For starters, Kate does a nice job telling tales in song. Both albums contain several tracks that could just as easily have been adventures included in any of the poems we've read this semester. "The Blind Harper" is a witty bit about a blind harper (weird, I know) who steals the king's horse and gets paid--by the king--to do it. "The Goodman" tells the story of a husband who repeatedly comes home to fishy circumstances that are simplistically explained by his apparently playful wife.
Thematic content on both albums closely matches that which we have seen in Middle English lyrics: nature, women and religion. Religion is more scarce than the other two, limited to references to marriage and prayer. Women are probably the major topic of Kate's music, from "Mary Blaize" to "Polly" to "The Daughter of Megan." Waiting for the return of true love, especially from commercial voyages or foreign war, seems to be a major theme, again, hearkening to the Middle English lyrics we've read.
Kate's treatment of nature contains one striking difference from the medieval mindset: she looks on certain natural phenomena with much less fear and much more fondness than would the average medieval villager. Consider the darkness of the forest in Sir Orfeo, and one is struck by Kate's lyrics:
"Here is a tale of the trees in the wood
They were never that pleased on the land that they stood
So they upped and they walked on as far as they could
'Til they felt the sun shine on their branches...
There they did stand, and there they did stay
When there came a young boy who was running away
From a mad world, a bad world, a world of decay
And it's comfort he sought in their branches...
...the trees kept him safe in their branches" (Kate Rusby, "Little Jack Frost").
This is a far cry from Orfeo's experience of the enchantment of the forest. Kate's trees are not dark, but instead uproot themselves specifically for the purpose of moving toward the sunlight. Rather than occluding a friend, they become friends to a runaway who is not afraid of the world in the trees, but who is instead fleeing the world outside the forest. As his friends, they keep him safe in their branches.

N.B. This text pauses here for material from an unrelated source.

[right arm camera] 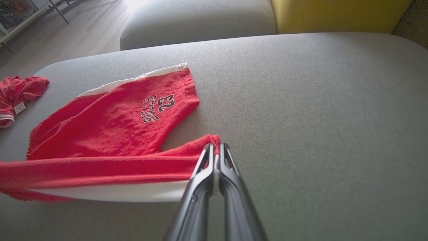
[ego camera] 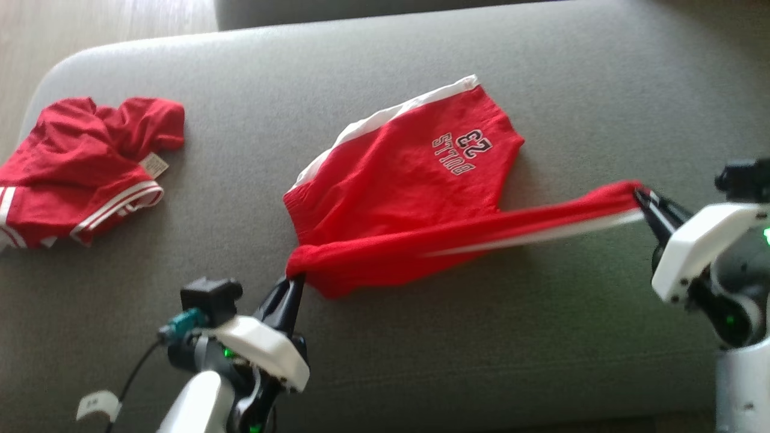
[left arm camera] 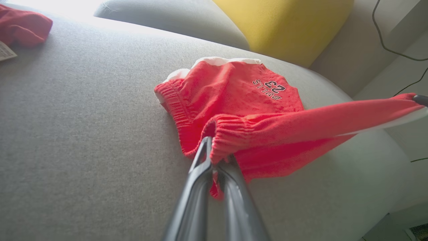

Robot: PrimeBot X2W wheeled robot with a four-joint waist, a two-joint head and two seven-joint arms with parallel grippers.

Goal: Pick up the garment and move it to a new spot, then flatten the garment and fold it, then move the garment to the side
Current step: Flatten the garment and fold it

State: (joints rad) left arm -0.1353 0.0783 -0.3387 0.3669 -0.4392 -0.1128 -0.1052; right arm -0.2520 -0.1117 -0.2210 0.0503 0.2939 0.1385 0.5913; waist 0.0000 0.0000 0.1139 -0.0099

To add to the friendly nature phenomenon, Kate's song "Moon Shadow" is an encomium to her shadow in the moonlight, portrayed as a close friend. One has to wonder how the superstitious medieval mindset may have thought of this.
Humor is not absent either. In similar kind to the irony of "Of all creatures women be the best" Kate gives us "Mary Blaize." A few good lines:
"Good people all with one accord remember Mary Blaize
She never wanted one good word from those who spoke her praise...

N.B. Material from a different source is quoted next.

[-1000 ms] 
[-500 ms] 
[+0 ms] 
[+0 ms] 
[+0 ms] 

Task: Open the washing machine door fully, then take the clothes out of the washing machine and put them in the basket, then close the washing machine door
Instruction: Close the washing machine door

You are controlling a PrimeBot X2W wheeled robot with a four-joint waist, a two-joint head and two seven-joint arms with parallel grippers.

She strove the neighborhood to please with manners wond'rous winning
She never followed wicked ways unless when she was sinning
At church in silks and satins new with hoop of monstrous size
She never slumbered in her pew but when she closed her eyes" (Kate Rusby, "Mary Blaize").
The hilarity of this piece hinges primarily on common-sense tautologies that introduce a subtle English irony. For more delight, listen to the entire song. It's speedy rhythm sounds anything like the eulogy that the lyrics indicate it is.
Finally, some linguistic bits of Middle English remain in Kate's lyrics. "Bonnie House of Airlie" begins with, "It fell on a day," cf. "Gamelyn" line 81, in which "Gamelyn stood on a day" is clarified in the margin as "one day." So much the better. Kate's use of "on a day" is then a throw back to Middle English. The net effect is to produce songs that seem old, even when they aren't. Kudos to this enterprising musician. Give her a listen.